Madame,
Monsieur,
Hier soir, grand moment de théâtre absurde au Conseil de Quartier Louvre-Opéra.
L’un des deux représentants du quartier, convié à une procession très exclusive, nous a raconté — les yeux encore écarquillés d’étonnement — la dernière déambulation du maire de Paris Centre, ou plutôt un chemin de croix. Attention, pas seul : flanqué de quatre adjoints, de sa directrice de cabinet, de sa cheffe de cabinet et d’un escadron de la police municipale. Il ne manquait qu’un crieur public et un dromadaire pour l’effet caravane.
Objectif de cette odyssée urbaine ? Marcher vaillamment de la place du Marché Saint-Honoré à la place des Victoires. Deux cents mètres en zigzag d’aventure palpitante. Un pavé de travers ici, une poubelle un peu bohème là. Heureusement qu’ils étaient sept pour encaisser le choc.

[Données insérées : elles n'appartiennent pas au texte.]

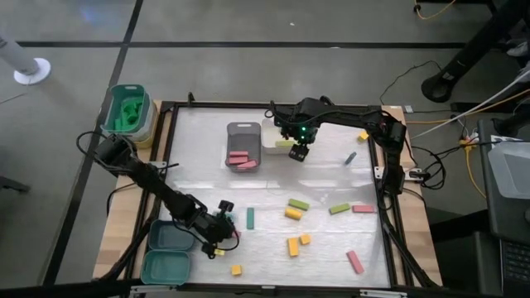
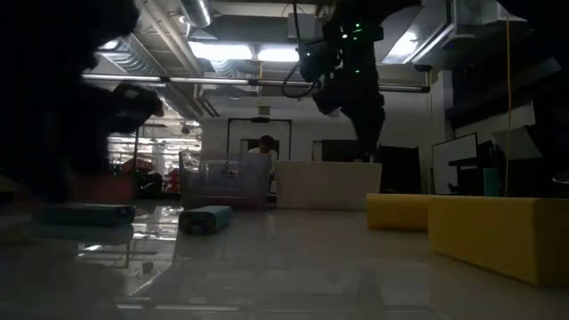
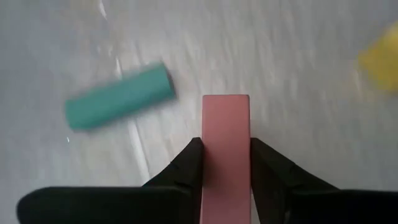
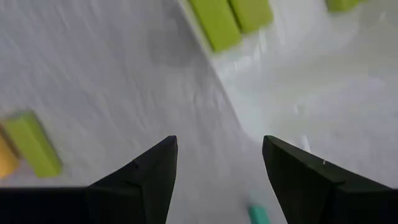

Pas un mot, évidemment, sur l’inversion surréaliste du sens de la rue Saint-Honoré, qui fait hurler commerçants et habitants. Non, ça, c’est secondaire. Tout comme le calvaire du dernier boucher du quartier, M. Barone, qui s’apprête à baisser le rideau après 35 ans de côtelettes. Livrer le matin depuis Rungis devient un calvaire depuis le débarquement des plans en marguerite dans le 1er. Qu’il parte, ce fauteur de protéines locales. Les végétariens peuvent sabrer le champagne. Bio, bien sûr !
Silence total aussi sur les lampadaires défunts de la place André Malraux, en grève lumineuse depuis des mois, ou sur ces chantiers fantomatiques, rue du Quatre Septembre ou de Richelieu : cratères ouverts sur l’infini depuis 6 mois, d’une poésie désespérante. A ce rythme, ils finiront sous le prochain mandat.
Mais alors, sur quoi a-t-on planché ? Ah, là, ça rigole moins : la suppression du stationnement place des Victoires, et l’élargissement des trottoirs pour — tenez-vous bien — « permettre aux riverains de faire la fête ». Oui, vous avez bien lu. On ne peut plus accéder à son commerce, mais on pourra danser et pique-niquer sur les pavés. Le progrès.
L’assemblée, elle, espérait naïvement des grilles rénovées, une statue nettoyée. Mais non : la mairie préfère les guirlandes aux balais.
Et quand fut soulevée la question des devantures criardes et hors charte dans ce secteur patrimonial, une adjointe, visiblement épuisée par tant de rigueur esthétique, a levé les yeux au ciel : « Avec vous, c’est toujours le patrimoine ! » Ben oui, quelle idée saugrenue, dans un quartier historique. Vraiment, il faut vivre avec son temps : peignons des fresques fluo sur le bitume, subventionnons les graffitis au pied des Tuileries, et organisons des kermesses au milieu des ordures.